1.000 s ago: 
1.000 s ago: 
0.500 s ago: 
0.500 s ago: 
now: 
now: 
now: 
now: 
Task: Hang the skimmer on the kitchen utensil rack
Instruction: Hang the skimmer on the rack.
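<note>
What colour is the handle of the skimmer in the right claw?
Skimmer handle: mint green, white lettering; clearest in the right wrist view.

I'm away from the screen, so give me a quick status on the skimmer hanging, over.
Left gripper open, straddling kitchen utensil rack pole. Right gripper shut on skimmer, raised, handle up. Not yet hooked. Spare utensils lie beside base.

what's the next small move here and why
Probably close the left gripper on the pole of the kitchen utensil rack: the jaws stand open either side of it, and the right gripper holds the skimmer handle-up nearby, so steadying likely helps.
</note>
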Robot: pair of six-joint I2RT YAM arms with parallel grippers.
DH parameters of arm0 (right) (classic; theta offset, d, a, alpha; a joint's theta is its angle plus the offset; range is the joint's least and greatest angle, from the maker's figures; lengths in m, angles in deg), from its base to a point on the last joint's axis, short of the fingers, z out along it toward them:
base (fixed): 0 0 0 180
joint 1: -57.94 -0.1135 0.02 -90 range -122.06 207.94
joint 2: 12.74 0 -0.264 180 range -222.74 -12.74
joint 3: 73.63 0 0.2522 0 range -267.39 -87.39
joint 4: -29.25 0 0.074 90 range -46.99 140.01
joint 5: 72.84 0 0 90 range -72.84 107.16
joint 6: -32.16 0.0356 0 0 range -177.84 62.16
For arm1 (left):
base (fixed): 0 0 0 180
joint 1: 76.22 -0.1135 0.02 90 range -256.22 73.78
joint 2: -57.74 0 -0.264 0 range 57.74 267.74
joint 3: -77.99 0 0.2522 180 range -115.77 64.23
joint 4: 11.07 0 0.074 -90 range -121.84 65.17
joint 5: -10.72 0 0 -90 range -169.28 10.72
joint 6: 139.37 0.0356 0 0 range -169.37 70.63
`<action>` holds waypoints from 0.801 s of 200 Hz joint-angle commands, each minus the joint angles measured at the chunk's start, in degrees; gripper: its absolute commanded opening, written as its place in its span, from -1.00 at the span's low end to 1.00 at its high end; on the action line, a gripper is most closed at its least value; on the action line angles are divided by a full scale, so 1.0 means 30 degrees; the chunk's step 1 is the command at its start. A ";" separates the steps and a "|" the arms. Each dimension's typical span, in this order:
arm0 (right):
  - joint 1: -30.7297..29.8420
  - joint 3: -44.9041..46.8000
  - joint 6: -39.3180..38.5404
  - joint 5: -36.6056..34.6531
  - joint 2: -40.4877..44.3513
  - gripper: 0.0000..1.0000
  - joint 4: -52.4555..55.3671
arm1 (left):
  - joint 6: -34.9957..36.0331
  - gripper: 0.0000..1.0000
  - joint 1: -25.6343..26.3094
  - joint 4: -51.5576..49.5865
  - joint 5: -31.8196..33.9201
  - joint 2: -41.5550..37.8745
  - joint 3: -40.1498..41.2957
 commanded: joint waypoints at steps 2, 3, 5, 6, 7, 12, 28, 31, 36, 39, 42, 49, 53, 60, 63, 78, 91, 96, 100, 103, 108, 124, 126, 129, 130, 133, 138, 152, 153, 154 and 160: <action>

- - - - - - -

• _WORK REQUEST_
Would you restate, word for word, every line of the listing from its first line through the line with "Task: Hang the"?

• _WRITTEN SOLUTION_
1.000 s ago: 
1.000 s ago: 
0.500 s ago: 
0.500 s ago: 
now: 
now: 
now: 
now: 
Task: Hang the skimmer on the kitchen utensil rack

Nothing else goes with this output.